From the
Catechism:
Suicide
2280 Everyone is responsible for his life before God who has given it to him. It is God who remains the sovereign Master of life. We are obliged to accept life gratefully and preserve it for his honor and the salvation of our souls. We are stewards, not owners, of the life God has entrusted to us. It is not ours to dispose of.
2281 Suicide contradicts the natural inclination of the human being to preserve and perpetuate his life. It is gravely contrary to the just love of self. It likewise offends love of neighbor because it unjustly breaks the ties of solidarity with family, nation, and other human societies to which we continue to have obligations. Suicide is contrary to love for the living God.
2282 If suicide is committed with the intention of setting an example, especially to the young, it also takes on the gravity of scandal. Voluntary co-operation in suicide is contrary to the moral law.
Grave psychological disturbances, anguish, or grave fear of hardship, suffering, or torture can diminish the responsibility of the one committing suicide.
2283 We should not despair of the eternal salvation of persons who have taken their own lives. By ways known to him alone, God can provide the opportunity for salutary repentance. The Church prays for persons who have taken their own lives.Those of you who are old enough will remember the theme tune to the series M*A*S*H. At the time I thought nothing of it but the words have haunted me for twenty years now and have come into sharp focus in recent days. The father of a friend of my youngest son has committed suicide back home. He leaves two young children and a wife and a mother and a wider family. God grant him some peace and mercy and his family some consolation in their grief.
The theme tune to M*A*S*H includes the words:
Through early morning fog I see
visions of the things to be
the pains that are withheld for me
I realize and I can see...
that suicide is painless
It brings on many changes
And I can take or leave them if I please
Only suicide is not painless. It is not painless for the one committing it. I can only guess the despair that is required to bring about the end of one's life, especially in a violent manner. It certainly is not painless because it destroys families. It leaves a stain of guilt that never goes away, whatever the circumstances, a feeling of rejection, a sense of shame that one didn't do more and a loneliness and regret at the joy that the one who commits suicide has missed the blessings and pains of life and of the hours that could have been spent in their company in love and fellowship.
I know this because my brother killed himself nearly twenty years ago. As is so often the case he seemed to be getting over a bout of depression and was well supported by us, his family (I was phoning him daily from the other end of the country) and he was being seen regularly by the CPNs who were reporting the upturn in mood we thought we could see. He had gotten into financial difficulties that had put a strain on his married life.
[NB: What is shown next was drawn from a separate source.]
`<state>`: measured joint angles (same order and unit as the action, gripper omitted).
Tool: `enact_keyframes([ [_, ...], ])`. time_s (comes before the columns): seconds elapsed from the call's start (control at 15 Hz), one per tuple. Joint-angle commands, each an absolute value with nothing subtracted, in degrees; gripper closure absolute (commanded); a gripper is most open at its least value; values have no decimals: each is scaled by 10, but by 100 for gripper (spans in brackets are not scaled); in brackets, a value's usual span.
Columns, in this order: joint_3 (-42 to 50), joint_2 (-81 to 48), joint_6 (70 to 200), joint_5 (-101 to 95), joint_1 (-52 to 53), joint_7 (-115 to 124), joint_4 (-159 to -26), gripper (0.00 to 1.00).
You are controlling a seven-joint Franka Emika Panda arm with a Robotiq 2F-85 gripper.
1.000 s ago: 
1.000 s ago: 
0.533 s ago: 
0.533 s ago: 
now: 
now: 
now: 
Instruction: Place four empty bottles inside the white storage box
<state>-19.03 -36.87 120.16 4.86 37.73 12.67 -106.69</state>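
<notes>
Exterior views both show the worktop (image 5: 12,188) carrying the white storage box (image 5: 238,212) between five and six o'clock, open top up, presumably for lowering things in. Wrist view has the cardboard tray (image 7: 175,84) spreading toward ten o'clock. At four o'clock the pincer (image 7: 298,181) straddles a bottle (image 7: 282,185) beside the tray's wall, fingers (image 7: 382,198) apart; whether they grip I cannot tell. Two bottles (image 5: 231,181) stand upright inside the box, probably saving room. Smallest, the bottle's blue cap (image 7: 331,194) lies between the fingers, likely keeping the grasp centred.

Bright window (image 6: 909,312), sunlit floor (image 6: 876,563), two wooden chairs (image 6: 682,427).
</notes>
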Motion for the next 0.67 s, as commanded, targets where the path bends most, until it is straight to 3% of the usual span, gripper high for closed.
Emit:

Yet after going out for a lonely curry in his favourite restaurant he drove off into the night and killed himself alone in a country lane. I'm pretty sure it led to my mother's untimely death two years later. I was at home the weekend he killed himself and I can still hear the sound of my father sobbing alone in the bathroom every morning for the time I was there.
This appeared in one of the Canadian papers last week. Astounding. Over three thousand families in Canada dealing with this year on year. Countless friends and neighbours affected.
I am grateful for the fact that we able to give my brother a funeral in a Catholic Church, and the pastoral concern of those who cared for us - priests, religious and lay - will live with me until the day I die. God bless them for their kindness and courage (others crossed the street, literally, to avoid us). But the Church is right to maintain that suicide is gravely wrong and risks our immortal souls. The experience of suicide close to home has galvanised my own conviction of how utterly wrong and corrosive it is. We must do all we can to set our faces against such a grave wrong, however it disguises itself, whilst maintaining love and compassion for the despairing and their families left behind.